TASK DIRECTIONS:
Please show all lines of the records that include "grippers".

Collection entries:
========

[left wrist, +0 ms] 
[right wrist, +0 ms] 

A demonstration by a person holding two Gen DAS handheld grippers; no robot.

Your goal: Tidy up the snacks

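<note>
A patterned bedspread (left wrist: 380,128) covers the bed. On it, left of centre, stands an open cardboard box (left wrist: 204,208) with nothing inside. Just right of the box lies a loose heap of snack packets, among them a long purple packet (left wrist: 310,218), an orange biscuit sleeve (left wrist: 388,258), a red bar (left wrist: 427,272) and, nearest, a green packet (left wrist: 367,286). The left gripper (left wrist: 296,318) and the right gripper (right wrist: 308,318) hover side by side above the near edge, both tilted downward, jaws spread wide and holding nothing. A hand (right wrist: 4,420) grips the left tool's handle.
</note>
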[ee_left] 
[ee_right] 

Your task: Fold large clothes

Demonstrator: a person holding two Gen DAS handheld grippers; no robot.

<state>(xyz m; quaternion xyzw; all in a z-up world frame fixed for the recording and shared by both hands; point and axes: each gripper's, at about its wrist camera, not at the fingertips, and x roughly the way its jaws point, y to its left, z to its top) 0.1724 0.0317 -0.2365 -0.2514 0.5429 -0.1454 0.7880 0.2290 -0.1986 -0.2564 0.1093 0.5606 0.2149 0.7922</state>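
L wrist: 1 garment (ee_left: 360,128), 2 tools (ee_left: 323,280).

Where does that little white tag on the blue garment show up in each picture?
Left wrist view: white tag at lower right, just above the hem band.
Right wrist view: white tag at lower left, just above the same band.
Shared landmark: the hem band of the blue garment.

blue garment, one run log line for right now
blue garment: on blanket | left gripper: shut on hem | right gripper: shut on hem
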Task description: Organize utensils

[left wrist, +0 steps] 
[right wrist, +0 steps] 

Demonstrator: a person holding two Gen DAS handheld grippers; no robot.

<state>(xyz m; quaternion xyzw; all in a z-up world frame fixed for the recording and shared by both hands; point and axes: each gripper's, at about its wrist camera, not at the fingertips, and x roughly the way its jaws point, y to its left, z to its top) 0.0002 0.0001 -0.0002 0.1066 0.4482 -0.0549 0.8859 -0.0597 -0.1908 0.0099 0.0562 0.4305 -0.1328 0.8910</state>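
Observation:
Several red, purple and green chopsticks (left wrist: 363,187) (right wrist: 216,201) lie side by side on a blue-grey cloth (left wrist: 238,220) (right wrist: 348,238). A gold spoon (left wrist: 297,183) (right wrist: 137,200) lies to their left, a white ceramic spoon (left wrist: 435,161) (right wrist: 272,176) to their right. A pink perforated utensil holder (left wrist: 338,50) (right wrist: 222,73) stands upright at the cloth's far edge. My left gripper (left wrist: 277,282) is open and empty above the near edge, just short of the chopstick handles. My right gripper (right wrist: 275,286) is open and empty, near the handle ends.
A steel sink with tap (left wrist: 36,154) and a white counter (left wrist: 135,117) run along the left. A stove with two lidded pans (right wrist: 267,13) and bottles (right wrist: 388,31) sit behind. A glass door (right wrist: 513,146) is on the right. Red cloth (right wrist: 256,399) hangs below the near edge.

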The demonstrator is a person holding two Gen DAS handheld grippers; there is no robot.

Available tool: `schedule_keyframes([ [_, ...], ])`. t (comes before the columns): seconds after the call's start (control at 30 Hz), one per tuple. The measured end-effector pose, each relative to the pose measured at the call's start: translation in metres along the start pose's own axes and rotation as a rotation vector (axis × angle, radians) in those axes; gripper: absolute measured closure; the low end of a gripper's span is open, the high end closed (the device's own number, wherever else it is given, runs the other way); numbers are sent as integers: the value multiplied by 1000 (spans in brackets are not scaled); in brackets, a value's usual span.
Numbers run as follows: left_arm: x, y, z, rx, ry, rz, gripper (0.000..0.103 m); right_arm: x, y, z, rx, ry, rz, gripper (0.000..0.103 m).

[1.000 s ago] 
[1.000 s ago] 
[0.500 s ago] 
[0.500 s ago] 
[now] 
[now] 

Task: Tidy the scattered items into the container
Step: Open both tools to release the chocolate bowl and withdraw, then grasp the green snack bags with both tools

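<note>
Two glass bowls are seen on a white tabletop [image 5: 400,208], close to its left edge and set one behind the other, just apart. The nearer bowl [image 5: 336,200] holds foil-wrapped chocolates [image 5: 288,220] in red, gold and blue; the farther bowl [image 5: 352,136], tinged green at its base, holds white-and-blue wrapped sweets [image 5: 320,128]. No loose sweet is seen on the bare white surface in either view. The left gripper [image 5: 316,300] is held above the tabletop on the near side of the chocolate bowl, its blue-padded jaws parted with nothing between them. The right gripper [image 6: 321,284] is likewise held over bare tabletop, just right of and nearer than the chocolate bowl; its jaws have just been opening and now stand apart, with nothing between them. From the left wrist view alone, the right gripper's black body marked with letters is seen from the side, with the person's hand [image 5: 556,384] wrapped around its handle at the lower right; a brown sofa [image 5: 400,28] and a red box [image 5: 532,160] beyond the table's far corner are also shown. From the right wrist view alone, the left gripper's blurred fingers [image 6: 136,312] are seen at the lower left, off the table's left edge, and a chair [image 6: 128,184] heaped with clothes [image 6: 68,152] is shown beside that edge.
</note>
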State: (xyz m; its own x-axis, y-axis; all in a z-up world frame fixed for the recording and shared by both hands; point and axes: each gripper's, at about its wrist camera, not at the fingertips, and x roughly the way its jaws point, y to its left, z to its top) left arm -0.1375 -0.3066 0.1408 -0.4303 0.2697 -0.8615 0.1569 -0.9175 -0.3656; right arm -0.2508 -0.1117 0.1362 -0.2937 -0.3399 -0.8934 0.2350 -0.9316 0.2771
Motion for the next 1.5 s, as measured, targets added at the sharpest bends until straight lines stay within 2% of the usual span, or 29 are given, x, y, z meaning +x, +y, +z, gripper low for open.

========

ANSWER BELOW:
A demonstration by a person holding two Gen DAS handheld grippers; no robot.
Demonstrator: a person holding two Gen DAS handheld grippers; no robot.
Demonstrator: a person holding two Gen DAS handheld grippers; no robot.
The demonstrator is a person holding two Gen DAS handheld grippers; there is no robot.

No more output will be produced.